As someone who recently passed the CISSP and had the experience I understand your frustration, however there is a reason why the (ISC)2 certifications are highly sought after. I was initially offered (through my employer) the opportunity to take a CISSP boot-camp with the expectation that I would acquire the CISSP afterwards. At the time I only had 1 year of security experience and a few years of other related IT experience. I declined, because I knew I wouldn't be able to get a full-blown CISSP and I thought it would be better to just wait and gain more experience and other certs like the Security+. Two years later, I self studied for the exam and passed it, immediately becoming a full-blown CISSP.

I actually really appreciate the (ISC)2 verification and credentialing process of holding members to a higher standard with both experience and knowledge. As many on here have said, it's no surprise and their website isn't that difficult. They make it abundantly clear that if you don't have experience you cannot identify with their certifications.

JDMurray

If this is about getting a keyword on your resume, using this on your resume is what I would recommend:

Associate of (ISC)2 (passed exam_name exam on mm/dd/yyyy)

NetworkNewb

JDMurray said:

If this is about getting a keyword on your resume, using this on your resume is what I would recommend:

Associate of (ISC)2 (passed exam_name exam on mm/dd/yyyy)

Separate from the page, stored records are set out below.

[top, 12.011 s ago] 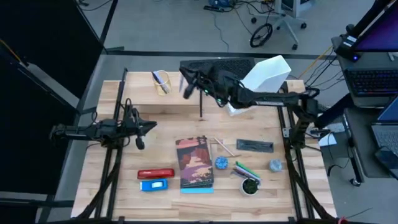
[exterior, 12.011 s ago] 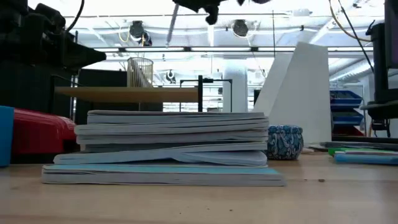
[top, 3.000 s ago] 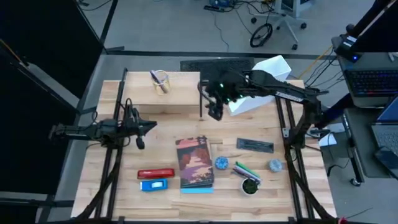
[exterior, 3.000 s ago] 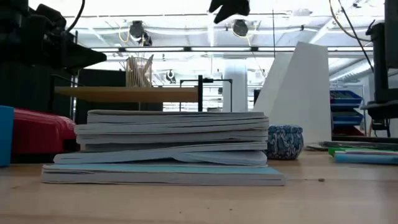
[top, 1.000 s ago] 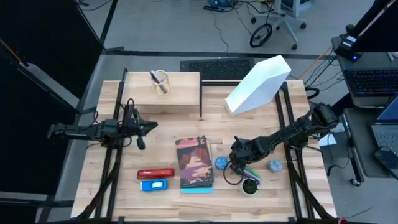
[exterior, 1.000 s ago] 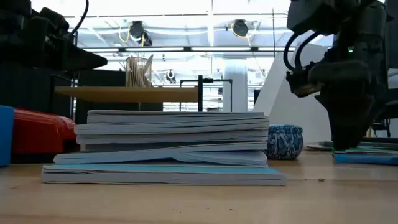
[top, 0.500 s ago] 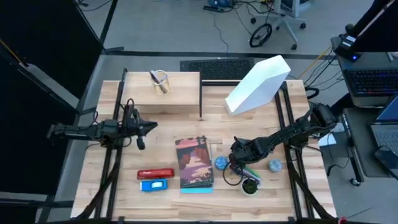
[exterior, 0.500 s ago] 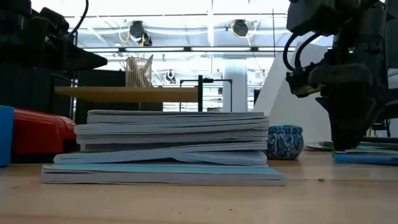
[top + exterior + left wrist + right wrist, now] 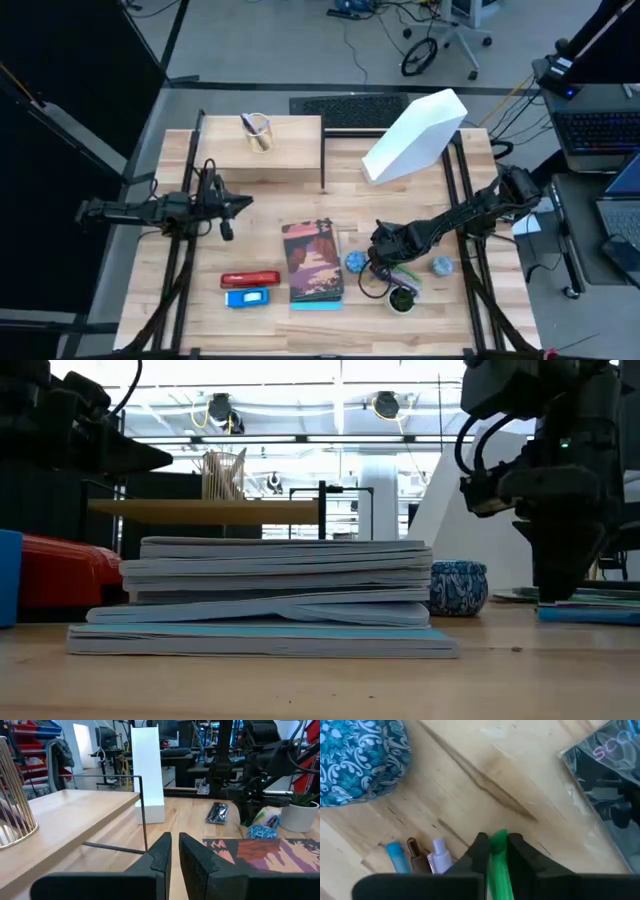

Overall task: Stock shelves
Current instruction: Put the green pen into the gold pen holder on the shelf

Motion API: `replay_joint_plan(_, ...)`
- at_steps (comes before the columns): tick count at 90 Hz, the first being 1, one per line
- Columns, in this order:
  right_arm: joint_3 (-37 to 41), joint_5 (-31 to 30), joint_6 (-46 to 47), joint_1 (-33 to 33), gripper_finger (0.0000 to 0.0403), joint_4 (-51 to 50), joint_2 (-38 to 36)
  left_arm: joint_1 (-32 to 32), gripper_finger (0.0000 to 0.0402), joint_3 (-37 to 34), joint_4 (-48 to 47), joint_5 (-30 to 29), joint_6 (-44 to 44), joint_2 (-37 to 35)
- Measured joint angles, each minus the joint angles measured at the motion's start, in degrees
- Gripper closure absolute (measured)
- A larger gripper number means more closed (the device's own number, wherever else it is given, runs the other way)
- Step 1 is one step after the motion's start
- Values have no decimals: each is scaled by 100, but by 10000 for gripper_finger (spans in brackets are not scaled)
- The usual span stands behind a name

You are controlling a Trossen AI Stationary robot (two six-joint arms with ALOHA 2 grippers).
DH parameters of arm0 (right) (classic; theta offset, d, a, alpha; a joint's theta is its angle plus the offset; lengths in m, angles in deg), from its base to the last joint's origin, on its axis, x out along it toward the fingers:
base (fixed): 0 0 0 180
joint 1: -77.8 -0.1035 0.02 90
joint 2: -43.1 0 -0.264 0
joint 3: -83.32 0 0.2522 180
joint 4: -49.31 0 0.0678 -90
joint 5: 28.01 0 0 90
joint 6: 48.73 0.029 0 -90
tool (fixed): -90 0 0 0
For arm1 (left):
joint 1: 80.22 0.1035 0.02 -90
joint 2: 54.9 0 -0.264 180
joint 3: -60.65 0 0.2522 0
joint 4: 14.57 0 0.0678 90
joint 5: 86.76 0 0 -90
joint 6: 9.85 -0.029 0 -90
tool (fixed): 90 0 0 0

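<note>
- High view: my right arm is stretched low across the table (image 9: 250, 200), running from its base on the right edge toward the middle. My right gripper (image 9: 381, 262) is down at the bunch of pens (image 9: 397, 273), just beside the little blue patterned pot (image 9: 356, 263), with the small potted plant (image 9: 401, 299) near it toward the front edge.
- Same view: my left arm just sits over the left side with the left gripper (image 9: 243, 202) pointing at the middle, touching nothing. The low wood shelf (image 9: 285, 150) is at the back left with a wire cup (image 9: 259, 131) on it, and the white file holder (image 9: 417, 135) is at the back right, tilted. The stack of books (image 9: 314, 262) lies in front of the shelf, and the red stapler (image 9: 251, 279) and a blue thing (image 9: 247, 297) are at front left.
- Low view: my right arm comes down from above on the right side, tip right at the pens lying on the table. The book stack fills the middle, the blue pot is beside it, and the shelf and white holder are behind.
- Left wrist view: my left gripper's fingers (image 9: 162, 852) are nearly pressed together with only a thin gap, nothing in them. The shelf is just ahead with the white holder beyond it.
- Right wrist view: my right gripper (image 9: 494, 847) is pinching a green pen (image 9: 498, 865) between its fingers, right down at the wood. Three more pen ends (image 9: 420, 854) lie beside it, the blue pot is near, and a dark plastic packet (image 9: 610, 785) is off to the other side.
</note>
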Motion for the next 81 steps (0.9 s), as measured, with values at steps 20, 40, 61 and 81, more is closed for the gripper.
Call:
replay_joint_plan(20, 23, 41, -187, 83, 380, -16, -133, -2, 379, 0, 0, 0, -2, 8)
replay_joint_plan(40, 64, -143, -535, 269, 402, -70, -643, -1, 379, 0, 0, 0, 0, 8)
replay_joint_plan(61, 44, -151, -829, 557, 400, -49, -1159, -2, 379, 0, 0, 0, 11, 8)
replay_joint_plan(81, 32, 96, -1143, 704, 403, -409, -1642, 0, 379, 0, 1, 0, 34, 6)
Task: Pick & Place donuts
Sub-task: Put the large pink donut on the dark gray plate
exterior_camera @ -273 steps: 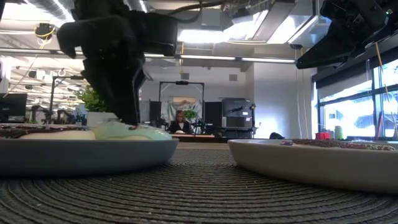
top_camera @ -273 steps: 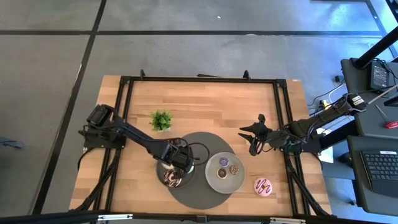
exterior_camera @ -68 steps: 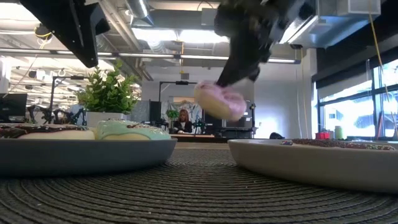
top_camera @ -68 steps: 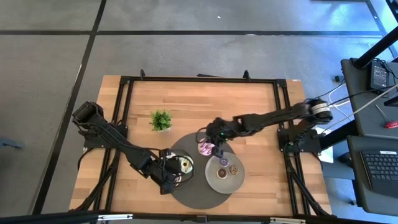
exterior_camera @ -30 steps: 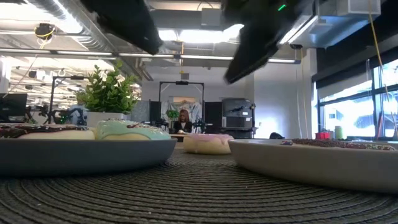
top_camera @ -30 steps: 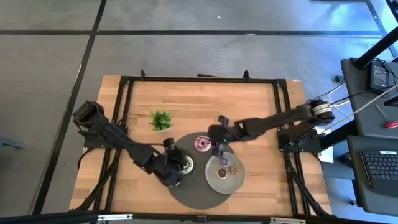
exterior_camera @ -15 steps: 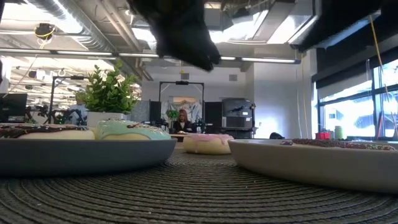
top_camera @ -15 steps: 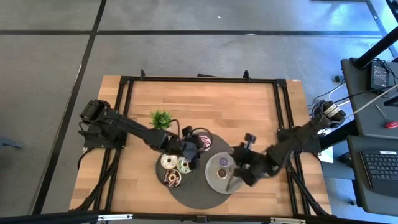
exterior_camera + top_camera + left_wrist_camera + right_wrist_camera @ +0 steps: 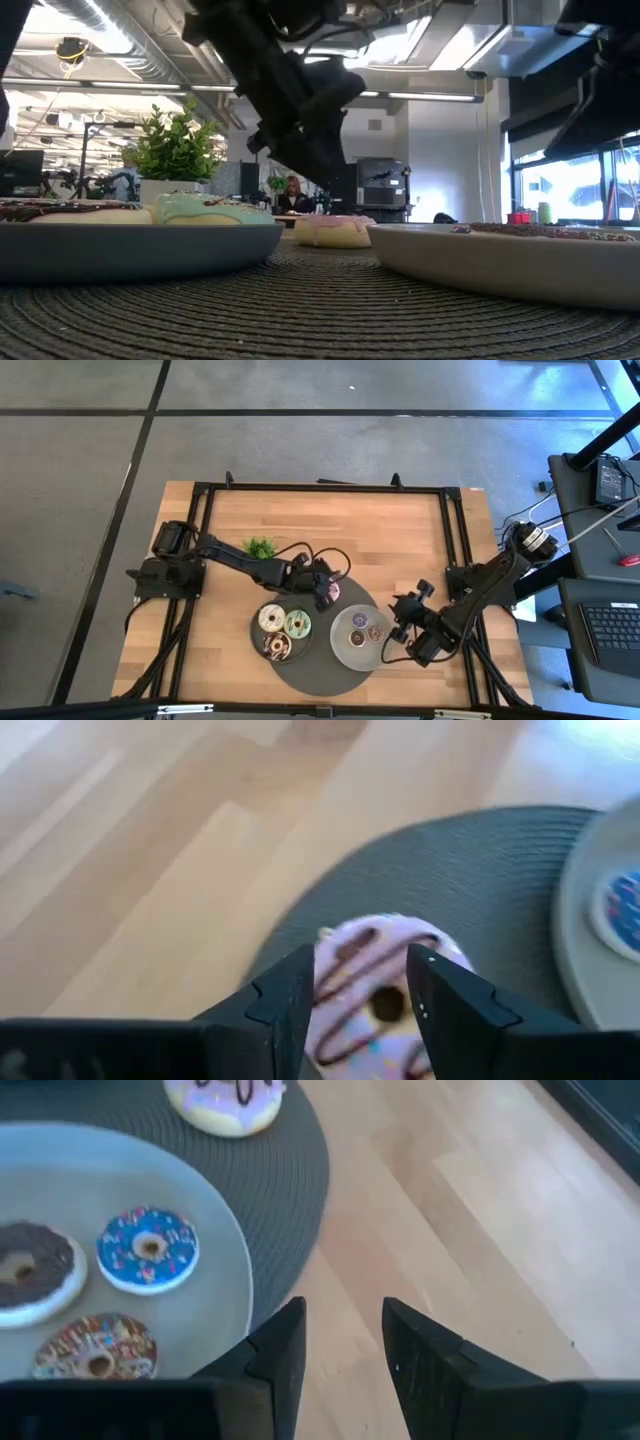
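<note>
The pink donut with dark drizzle [image 9: 332,594] lies flat on the round grey mat, between the two plates and toward the far side. My left gripper [image 9: 320,589] hovers over it, open; in the left wrist view its fingers [image 9: 290,1005] stand on either side of the donut [image 9: 375,990], and in the low view the gripper stays above the donut [image 9: 333,231]. The white [image 9: 270,620], pale green [image 9: 297,624] and chocolate [image 9: 278,647] donuts lie on the left plate [image 9: 257,636]. Three tiny donuts, purple-blue [image 9: 148,1247], brown [image 9: 25,1270] and tan [image 9: 95,1348], lie on the right plate [image 9: 340,650]. My right gripper [image 9: 395,636] is open, off that plate's right rim.
A small green plant [image 9: 260,547] stands on the table just beyond the left arm. The round woven mat [image 9: 320,680] carries both plates. Bare wood [image 9: 400,540] lies on the table's far and right parts. A person sits far off in the room [image 9: 292,196].
My right gripper has drawn back from beside the pink donut toward the table's right and near edges, past the right plate. My left gripper has swung from over the left plate toward the far right, ending over the pink donut. The donut has stayed where it lay.
</note>
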You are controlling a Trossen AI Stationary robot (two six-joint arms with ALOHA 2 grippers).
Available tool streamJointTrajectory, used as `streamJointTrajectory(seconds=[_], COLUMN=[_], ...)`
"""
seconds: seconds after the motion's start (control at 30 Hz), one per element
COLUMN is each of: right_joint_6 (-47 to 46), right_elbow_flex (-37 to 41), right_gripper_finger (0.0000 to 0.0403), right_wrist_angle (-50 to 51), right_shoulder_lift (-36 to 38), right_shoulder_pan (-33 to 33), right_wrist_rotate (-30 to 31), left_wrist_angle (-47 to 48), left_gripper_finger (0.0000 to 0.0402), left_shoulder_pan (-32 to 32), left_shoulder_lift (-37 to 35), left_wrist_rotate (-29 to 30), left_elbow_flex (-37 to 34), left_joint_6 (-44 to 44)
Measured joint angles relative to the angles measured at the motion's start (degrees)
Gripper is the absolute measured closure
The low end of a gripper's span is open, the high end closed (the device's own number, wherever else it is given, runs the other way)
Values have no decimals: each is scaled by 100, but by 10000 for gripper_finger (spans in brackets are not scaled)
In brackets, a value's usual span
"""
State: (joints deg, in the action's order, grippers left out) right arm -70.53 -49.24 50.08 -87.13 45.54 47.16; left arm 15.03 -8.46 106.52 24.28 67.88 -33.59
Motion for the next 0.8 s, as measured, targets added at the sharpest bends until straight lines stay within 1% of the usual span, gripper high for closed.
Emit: streamJointTrajectory(seconds=[0.1, 0.23, 0.43, 0.63, 0.8], right_joint_6=[1, -17, -16, 1, 4], right_elbow_flex=[112, 129, 129, 129, 129], right_gripper_finger=[267, 267, 267, 267, 267], right_wrist_angle=[-27, -95, -135, -165, -162], right_shoulder_lift=[-2, -2, -2, -2, -2], right_shoulder_pan=[7, 0, 2, 2, 1], right_wrist_rotate=[-6, -4, -7, -7, -7], left_wrist_angle=[213, 200, 110, 85, 74], left_gripper_finger=[248, 249, 249, 250, 270], left_shoulder_pan=[103, 154, 149, 183, 196], left_shoulder_lift=[0, 22, 364, 615, 593], left_wrist_rotate=[18, 7, -189, -232, -332], left_elbow_flex=[0, 0, 2, 9, 9], left_joint_6=[-166, -185, -278, -337, -187])
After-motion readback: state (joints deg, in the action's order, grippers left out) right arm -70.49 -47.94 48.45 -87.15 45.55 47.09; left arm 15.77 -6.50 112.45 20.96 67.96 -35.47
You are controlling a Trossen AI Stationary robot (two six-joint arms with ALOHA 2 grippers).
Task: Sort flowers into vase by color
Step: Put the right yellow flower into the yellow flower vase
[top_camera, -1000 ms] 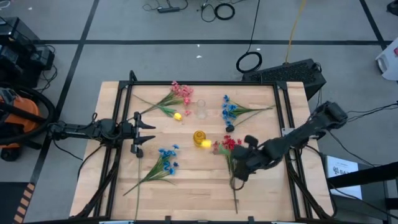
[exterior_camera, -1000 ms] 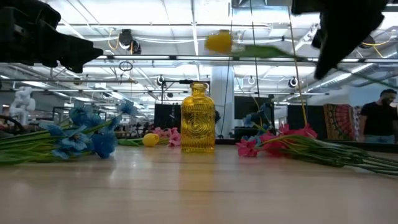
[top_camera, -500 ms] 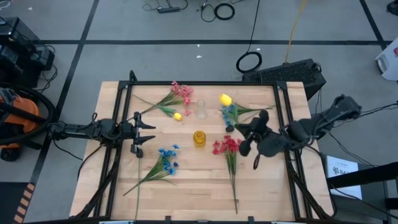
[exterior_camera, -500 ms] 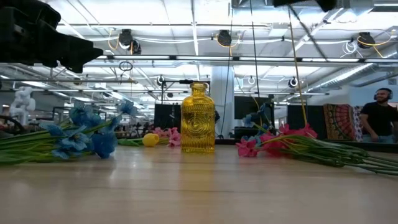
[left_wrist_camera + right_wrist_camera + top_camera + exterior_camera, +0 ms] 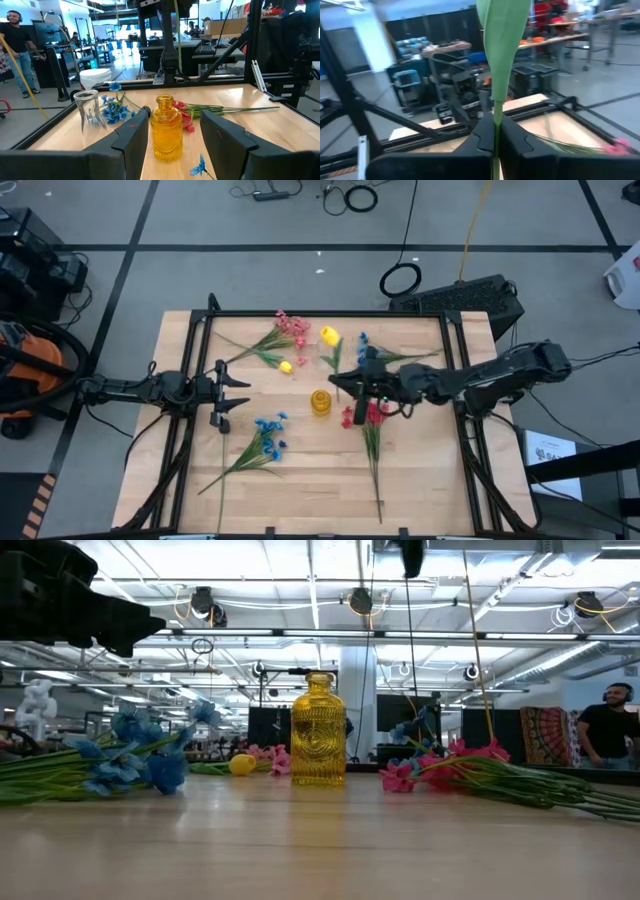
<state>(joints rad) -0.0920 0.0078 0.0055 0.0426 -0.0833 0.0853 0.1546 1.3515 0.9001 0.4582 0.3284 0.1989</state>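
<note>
My right gripper [image 5: 355, 378] reaches in over the table's middle, just beyond the yellow-amber vase [image 5: 320, 402], and is shut on a yellow flower whose bloom [image 5: 329, 335] shows toward the far edge. My left gripper [image 5: 238, 388] waits open at the left, facing the vase [image 5: 166, 129]. Lying flat on the table are a pink spray [image 5: 288, 330], a small yellow bloom [image 5: 286, 366], a red spray [image 5: 366, 416] and two blue bunches [image 5: 371, 356] [image 5: 267, 436]. The vase [image 5: 318, 730] stands upright on its base. My right gripper pinches the yellow flower's green stem [image 5: 494, 131] between its two fingers [image 5: 481, 139], just below a broad leaf [image 5: 503, 40]. The flower is lifted clear of the table, and the stem's lower part [image 5: 176, 35] hangs below the gripper.
A clear glass [image 5: 324, 356] stands just beyond the vase, under the held flower. The table's raised frame [image 5: 300, 314] runs along the far and side edges. Bare wood lies along the near edge [image 5: 320, 500]. A person [image 5: 610, 735] stands in the room beyond.
My right gripper, still shut on the yellow flower, has swung from the table's near right toward the far edge, then reached left toward the vase. The flower has risen out of the low view, and its bloom has moved from over the vase to the far side.
</note>
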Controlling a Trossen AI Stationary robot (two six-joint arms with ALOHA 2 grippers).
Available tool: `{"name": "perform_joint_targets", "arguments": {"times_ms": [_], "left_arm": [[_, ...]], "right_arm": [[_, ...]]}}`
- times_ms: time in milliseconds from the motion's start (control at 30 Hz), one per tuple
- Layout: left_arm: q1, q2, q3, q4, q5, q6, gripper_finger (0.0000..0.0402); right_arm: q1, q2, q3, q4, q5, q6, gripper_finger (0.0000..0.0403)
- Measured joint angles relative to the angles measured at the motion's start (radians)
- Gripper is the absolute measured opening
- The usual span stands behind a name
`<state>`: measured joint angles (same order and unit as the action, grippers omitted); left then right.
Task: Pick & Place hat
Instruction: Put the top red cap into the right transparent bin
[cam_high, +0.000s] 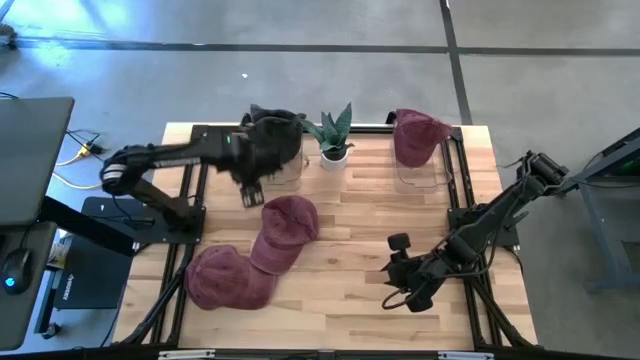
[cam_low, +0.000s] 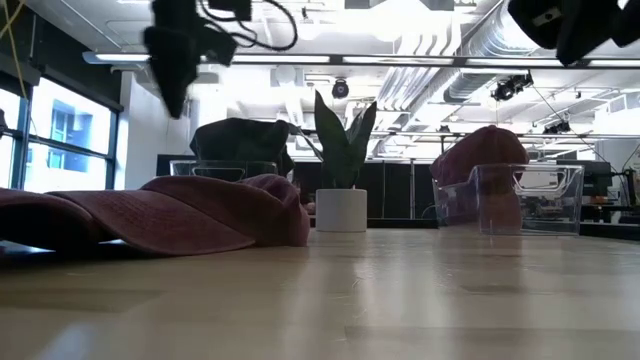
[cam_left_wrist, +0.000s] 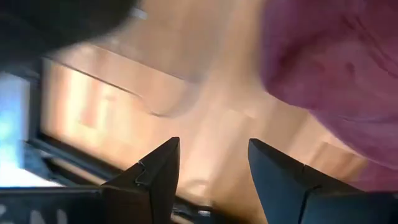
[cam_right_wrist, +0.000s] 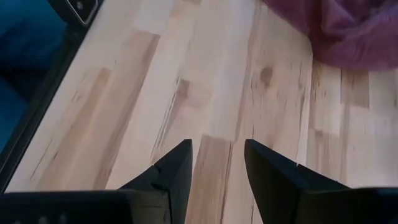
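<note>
Two maroon hats lie overlapping on the wooden table, one (cam_high: 287, 228) near the middle and one (cam_high: 226, 277) toward the front left; both rest flat on the wood (cam_low: 200, 215). A dark hat (cam_high: 272, 133) sits on a clear bin at the far left. Another maroon hat (cam_high: 418, 135) sits in a clear bin at the far right. My left gripper (cam_high: 250, 192) hangs open above the table between the dark hat and the middle maroon hat (cam_left_wrist: 336, 68), pointing down, with nothing between its fingers (cam_left_wrist: 211, 146). My right gripper (cam_high: 402, 285) stands open over bare wood (cam_right_wrist: 217, 146) at the front right.
A potted plant (cam_high: 335, 140) in a white pot stands at the far middle between the two clear bins (cam_low: 520, 195). Dark frame rails run along the table's left and right edges. Bare wood lies between the hats and my right gripper.
</note>
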<state>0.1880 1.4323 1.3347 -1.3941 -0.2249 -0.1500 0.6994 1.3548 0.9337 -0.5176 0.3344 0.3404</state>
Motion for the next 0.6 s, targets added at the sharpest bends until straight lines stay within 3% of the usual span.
{"name": "perform_joint_targets", "arguments": {"times_ms": [200,367,600], "left_arm": [[-0.27,-0.054,-0.212,0.156,0.048,-0.31,0.0181],[-0.43,-0.025,-0.354,0.348,0.079,-0.535,0.0181],[-0.526,0.065,-0.472,0.768,0.08,-0.617,0.0181]], "right_arm": [[0.002,0.0,0.0,-0.042,-0.01,0.073,0.0142],[0.002,0.0,0.0,-0.049,-0.055,0.153,0.014],[0.024,0.001,0.0,-0.047,0.005,0.33,0.0137]]}}
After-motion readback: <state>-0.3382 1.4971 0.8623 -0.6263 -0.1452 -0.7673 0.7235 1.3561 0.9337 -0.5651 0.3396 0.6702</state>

Still against their guidelines doing that. I wouldn’t risk it personally, but I’m sure a bunch of people do that.

VipreArmed

Appreciate it everyone. I'm probably overthinking it because again, I feel like I have the experience to do it but it was a little disappointing when I started reading stories of people passing their exams and being unable to use the certification on a resume, LinkedIn, etc. I've been in IT for over 10 years and as I said the last 6 have been at medical facility.